*Work instruction*. Determine how many lines of the listing below hold the string "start". Reply only with the number.

*Dataset excerpt*.

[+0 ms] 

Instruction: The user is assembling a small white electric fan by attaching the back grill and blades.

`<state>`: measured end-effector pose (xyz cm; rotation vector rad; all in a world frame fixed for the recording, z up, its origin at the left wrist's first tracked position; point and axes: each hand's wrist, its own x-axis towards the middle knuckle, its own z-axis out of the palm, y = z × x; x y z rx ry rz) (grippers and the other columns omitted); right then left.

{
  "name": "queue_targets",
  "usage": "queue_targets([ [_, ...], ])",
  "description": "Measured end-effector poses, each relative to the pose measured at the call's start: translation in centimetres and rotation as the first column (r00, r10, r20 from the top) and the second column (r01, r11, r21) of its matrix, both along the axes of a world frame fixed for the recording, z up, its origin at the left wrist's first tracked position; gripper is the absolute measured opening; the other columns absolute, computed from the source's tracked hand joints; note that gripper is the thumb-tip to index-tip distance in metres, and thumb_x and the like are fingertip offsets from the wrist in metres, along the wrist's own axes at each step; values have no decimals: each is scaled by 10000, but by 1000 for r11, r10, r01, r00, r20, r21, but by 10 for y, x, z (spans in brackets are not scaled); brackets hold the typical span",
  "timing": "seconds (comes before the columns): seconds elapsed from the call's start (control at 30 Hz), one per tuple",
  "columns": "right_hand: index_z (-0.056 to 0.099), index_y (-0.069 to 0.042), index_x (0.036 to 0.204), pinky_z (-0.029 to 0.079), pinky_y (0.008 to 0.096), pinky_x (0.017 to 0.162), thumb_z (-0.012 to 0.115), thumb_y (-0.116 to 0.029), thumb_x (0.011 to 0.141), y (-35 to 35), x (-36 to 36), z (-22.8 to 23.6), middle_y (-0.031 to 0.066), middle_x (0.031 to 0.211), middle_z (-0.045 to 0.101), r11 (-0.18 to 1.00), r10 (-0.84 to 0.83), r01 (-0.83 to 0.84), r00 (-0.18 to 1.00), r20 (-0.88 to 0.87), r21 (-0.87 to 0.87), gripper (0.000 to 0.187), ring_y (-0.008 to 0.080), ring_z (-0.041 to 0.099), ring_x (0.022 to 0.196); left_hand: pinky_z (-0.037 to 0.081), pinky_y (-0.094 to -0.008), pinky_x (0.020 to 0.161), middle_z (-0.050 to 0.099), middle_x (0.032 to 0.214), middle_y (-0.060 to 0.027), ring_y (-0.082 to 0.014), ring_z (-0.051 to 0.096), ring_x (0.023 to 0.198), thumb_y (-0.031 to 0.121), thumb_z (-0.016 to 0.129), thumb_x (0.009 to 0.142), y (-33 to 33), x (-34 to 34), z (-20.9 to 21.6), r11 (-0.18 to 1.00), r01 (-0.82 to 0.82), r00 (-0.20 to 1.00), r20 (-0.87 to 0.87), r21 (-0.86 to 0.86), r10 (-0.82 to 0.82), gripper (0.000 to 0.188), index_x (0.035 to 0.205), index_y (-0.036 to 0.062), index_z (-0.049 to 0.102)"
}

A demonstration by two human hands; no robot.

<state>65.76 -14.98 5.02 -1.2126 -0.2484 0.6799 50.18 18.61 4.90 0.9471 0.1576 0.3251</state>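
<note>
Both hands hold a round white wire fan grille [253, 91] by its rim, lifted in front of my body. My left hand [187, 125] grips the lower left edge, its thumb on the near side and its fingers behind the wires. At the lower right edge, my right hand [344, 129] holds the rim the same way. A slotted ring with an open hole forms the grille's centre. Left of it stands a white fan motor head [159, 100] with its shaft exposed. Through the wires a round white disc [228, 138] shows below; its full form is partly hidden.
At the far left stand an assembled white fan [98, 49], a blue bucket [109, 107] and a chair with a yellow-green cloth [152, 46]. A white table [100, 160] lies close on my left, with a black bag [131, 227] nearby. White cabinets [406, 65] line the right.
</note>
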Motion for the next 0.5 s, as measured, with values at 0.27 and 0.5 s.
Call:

*Your response*. 2